Work order → Be exact. Print each record as it stands.

Collected data entries
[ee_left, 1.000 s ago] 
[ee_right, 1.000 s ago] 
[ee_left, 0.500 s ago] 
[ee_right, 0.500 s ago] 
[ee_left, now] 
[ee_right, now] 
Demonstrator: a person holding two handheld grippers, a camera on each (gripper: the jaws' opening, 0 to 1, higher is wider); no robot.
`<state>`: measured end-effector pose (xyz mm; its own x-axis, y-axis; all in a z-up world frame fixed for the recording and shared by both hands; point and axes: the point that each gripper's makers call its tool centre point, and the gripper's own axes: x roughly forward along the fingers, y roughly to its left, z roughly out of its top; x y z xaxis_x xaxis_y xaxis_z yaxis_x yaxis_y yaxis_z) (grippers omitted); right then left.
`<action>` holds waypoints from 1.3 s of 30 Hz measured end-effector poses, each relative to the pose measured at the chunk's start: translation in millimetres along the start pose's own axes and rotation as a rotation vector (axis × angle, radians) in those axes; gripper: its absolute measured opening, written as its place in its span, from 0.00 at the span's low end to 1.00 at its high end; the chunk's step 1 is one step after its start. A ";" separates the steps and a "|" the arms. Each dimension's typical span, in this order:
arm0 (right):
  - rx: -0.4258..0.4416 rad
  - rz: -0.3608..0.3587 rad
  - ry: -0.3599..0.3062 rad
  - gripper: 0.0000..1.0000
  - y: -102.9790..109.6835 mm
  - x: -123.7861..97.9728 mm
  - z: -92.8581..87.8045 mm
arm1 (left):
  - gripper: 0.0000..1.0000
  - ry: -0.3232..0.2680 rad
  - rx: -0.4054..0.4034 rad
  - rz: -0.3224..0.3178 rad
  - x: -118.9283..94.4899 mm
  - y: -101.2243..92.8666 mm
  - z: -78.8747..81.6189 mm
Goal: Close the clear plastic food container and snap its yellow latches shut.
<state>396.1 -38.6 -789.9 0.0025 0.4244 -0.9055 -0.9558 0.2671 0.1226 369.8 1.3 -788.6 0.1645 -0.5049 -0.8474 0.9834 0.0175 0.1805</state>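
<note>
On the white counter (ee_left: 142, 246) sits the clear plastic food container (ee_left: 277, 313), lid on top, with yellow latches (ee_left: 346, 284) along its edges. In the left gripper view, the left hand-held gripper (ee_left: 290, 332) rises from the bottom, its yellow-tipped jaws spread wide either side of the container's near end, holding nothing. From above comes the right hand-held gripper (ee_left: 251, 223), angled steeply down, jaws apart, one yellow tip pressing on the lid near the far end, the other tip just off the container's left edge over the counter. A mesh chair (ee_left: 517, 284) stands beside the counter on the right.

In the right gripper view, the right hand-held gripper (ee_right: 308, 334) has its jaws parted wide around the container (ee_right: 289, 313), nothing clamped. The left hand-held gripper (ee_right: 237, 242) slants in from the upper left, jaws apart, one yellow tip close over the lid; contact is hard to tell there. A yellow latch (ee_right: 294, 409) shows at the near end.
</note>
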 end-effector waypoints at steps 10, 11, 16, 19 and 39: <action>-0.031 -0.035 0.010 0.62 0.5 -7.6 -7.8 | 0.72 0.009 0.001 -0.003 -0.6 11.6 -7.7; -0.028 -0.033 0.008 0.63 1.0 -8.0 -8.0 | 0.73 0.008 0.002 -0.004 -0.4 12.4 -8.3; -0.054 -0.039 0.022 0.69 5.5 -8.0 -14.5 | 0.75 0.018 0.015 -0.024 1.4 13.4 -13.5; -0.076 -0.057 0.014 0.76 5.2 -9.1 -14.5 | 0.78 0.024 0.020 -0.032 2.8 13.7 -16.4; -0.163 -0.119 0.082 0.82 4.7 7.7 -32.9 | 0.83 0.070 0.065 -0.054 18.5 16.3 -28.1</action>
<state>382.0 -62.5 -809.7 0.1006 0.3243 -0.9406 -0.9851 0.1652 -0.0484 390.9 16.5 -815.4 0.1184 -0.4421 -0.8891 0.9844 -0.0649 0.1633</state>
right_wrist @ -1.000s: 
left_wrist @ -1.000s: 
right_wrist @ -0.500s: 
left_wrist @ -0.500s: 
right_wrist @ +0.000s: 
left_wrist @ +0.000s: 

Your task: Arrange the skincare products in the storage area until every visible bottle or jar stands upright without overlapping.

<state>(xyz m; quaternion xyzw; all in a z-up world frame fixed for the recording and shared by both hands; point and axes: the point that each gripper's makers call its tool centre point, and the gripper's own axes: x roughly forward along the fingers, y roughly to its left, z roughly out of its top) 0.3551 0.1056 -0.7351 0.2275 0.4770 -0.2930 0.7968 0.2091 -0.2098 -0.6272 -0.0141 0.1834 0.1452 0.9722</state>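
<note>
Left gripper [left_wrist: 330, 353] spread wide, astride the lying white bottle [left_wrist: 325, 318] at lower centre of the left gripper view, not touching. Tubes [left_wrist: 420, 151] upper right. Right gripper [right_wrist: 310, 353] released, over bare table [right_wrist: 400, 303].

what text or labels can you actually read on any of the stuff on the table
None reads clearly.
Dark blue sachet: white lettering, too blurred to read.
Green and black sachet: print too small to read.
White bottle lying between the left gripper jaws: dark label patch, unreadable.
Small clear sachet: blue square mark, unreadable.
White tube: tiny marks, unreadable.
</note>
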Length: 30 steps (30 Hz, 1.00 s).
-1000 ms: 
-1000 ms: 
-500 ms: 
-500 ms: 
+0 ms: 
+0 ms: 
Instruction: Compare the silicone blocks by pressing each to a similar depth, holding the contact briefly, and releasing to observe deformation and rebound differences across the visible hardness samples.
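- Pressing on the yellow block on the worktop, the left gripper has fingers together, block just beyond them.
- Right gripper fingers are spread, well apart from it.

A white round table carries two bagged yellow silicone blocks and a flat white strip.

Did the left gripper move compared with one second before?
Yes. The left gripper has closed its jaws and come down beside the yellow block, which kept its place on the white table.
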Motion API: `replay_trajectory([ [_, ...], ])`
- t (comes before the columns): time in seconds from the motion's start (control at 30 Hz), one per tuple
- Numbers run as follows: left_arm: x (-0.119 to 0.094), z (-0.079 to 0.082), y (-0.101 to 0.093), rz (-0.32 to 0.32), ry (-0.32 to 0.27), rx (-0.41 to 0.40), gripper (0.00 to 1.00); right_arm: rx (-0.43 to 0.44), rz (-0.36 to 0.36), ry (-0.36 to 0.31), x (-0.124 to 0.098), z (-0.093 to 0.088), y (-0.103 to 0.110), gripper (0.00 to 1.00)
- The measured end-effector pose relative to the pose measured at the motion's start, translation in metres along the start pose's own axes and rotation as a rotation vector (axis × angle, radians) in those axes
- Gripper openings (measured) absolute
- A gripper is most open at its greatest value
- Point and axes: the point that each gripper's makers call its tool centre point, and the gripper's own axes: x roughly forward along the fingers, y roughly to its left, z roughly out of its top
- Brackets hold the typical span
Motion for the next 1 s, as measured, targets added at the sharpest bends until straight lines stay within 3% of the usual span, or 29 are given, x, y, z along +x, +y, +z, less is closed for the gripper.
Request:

Exercise solution →
[ee_left, 1.000 s ago] 
[ee_right, 1.000 s ago] 
[ee_left, 0.500 s ago] 
[ee_right, 0.500 s ago] 
[ee_left, now] 
[ee_right, now] 
Demonstrator: a person holding two handheld grippers, a camera on each (gripper: the jaws' opening, 0 to 1, higher is wider); no robot.
`<state>`: measured end-effector pose (xyz mm; its own x-axis, y-axis; all in a z-up world frame fixed for the recording and shared by both hands; point and axes: the point that each gripper's makers call its tool centre point, and the gripper's own axes: x roughly forward along the fingers, y roughly to its left, z roughly out of its top; x y z xaxis_x xaxis_y xaxis_z yaxis_x yaxis_y yaxis_z) (grippers omitted); right then left.
`<action>` holds waypoints from 1.3 s of 30 Hz measured end-effector poses, each relative to the pose measured at the chunk's start: translation in millimetres along the start pose's own axes and rotation as a rotation vector (axis × angle, radians) in those axes; gripper: its absolute measured opening, written as its place in its span, from 0.00 at the span's low end to 1.00 at its high end; the chunk's step 1 is one step after its start. A ";" separates the steps and a "|" the arms. Each dimension's typical span, in this order:
arm0 (right):
  - rx: -0.4258..0.4416 rad
  - rz: -0.3608..0.3587 rad
  - ry: -0.3599..0.3062 rad
  - gripper: 0.0000..1.0000
  - y: -102.9790..109.6835 mm
  - x: -123.7861..97.9728 mm
  - z: -92.8581..87.8045 mm
arm1 (left):
  - gripper: 0.0000..1.0000
  - ry: -0.3232..0.2680 rad
  - rx: -0.4054..0.4034 rad
  - rz: -0.3224..0.3178 rad
  - x: -118.9283..94.4899 mm
  - y: -101.2243..92.8666 mm
  - z: -78.8747..81.6189 mm
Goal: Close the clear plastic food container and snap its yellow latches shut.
<state>396.1 -38.6 -789.9 0.0025 0.4244 -0.9055 -0.9558 0.2671 0.1226 369.8 1.3 -788.6 0.1645 -0.5049 -0.8474 0.9834 0.0175 0.1805</state>
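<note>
On the white counter (ee_left: 142, 246) sits the clear plastic food container (ee_left: 277, 313), lid on top, with yellow latches (ee_left: 346, 284) along its edges. In the left gripper view, the left hand-held gripper (ee_left: 290, 332) rises from the bottom, its yellow-tipped jaws spread wide either side of the container's near end, holding nothing. From above comes the right hand-held gripper (ee_left: 251, 223), angled steeply down, jaws apart, one yellow tip pressing on the lid near the far end, the other tip just off the container's left edge over the counter. A mesh chair (ee_left: 517, 284) stands beside the counter on the right.

In the right gripper view, the right hand-held gripper (ee_right: 308, 334) has its jaws parted wide around the container (ee_right: 289, 313), nothing clamped. The left hand-held gripper (ee_right: 237, 242) slants in from the upper left, jaws apart, one yellow tip close over the lid; contact is hard to tell there. A yellow latch (ee_right: 294, 409) shows at the near end.
</note>
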 end-effector waypoints at steps 10, 11, 16, 19 and 39: <action>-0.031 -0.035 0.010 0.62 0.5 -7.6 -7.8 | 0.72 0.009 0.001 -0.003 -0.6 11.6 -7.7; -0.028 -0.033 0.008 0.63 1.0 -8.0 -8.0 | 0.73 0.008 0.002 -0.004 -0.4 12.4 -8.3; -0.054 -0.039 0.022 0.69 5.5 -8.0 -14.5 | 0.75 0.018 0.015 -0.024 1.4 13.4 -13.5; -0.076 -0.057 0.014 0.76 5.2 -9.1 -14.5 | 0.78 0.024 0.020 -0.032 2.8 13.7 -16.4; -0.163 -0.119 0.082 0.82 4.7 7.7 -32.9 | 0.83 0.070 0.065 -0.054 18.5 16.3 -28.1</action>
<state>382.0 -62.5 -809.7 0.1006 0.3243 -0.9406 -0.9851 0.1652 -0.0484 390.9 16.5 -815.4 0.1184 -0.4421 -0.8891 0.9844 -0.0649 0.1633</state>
right_wrist @ -1.000s: 
left_wrist @ -1.000s: 
right_wrist @ -0.500s: 
left_wrist @ -0.500s: 
right_wrist @ +0.000s: 
left_wrist @ +0.000s: 

Your task: Arrange the skincare products in the storage area until every visible bottle or jar stands upright without overlapping.

<state>(xyz m; quaternion xyzw; all in a z-up world frame fixed for the recording and shared by both hands; point and axes: the point that each gripper's makers call its tool centre point, and the gripper's own axes: x roughly forward along the fingers, y roughly to its left, z roughly out of its top) 0.3551 0.1056 -0.7351 0.2275 0.4770 -0.2930 0.7968 0.2091 -0.2098 -0.6272 -0.0141 0.1834 0.1452 0.9722</state>
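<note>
Left gripper [left_wrist: 330, 353] spread wide, astride the lying white bottle [left_wrist: 325, 318] at lower centre of the left gripper view, not touching. Tubes [left_wrist: 420, 151] upper right. Right gripper [right_wrist: 310, 353] released, over bare table [right_wrist: 400, 303].

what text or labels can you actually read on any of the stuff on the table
None reads clearly.
Dark blue sachet: white lettering, too blurred to read.
Green and black sachet: print too small to read.
White bottle lying between the left gripper jaws: dark label patch, unreadable.
Small clear sachet: blue square mark, unreadable.
White tube: tiny marks, unreadable.
</note>
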Length: 30 steps (30 Hz, 1.00 s).
-1000 ms: 
-1000 ms: 
-500 ms: 
-500 ms: 
+0 ms: 
+0 ms: 
Instruction: Compare the silicone blocks by pressing each to a similar depth, holding the contact briefly, and releasing to observe deformation and rebound differences across the visible hardness samples.
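- Pressing on the yellow block on the worktop, the left gripper has fingers together, block just beyond them.
- Right gripper fingers are spread, well apart from it.

A white round table carries two bagged yellow silicone blocks and a flat white strip.

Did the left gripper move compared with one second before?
Yes. The left gripper has closed its jaws and come down beside the yellow block, which kept its place on the white table.
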Motion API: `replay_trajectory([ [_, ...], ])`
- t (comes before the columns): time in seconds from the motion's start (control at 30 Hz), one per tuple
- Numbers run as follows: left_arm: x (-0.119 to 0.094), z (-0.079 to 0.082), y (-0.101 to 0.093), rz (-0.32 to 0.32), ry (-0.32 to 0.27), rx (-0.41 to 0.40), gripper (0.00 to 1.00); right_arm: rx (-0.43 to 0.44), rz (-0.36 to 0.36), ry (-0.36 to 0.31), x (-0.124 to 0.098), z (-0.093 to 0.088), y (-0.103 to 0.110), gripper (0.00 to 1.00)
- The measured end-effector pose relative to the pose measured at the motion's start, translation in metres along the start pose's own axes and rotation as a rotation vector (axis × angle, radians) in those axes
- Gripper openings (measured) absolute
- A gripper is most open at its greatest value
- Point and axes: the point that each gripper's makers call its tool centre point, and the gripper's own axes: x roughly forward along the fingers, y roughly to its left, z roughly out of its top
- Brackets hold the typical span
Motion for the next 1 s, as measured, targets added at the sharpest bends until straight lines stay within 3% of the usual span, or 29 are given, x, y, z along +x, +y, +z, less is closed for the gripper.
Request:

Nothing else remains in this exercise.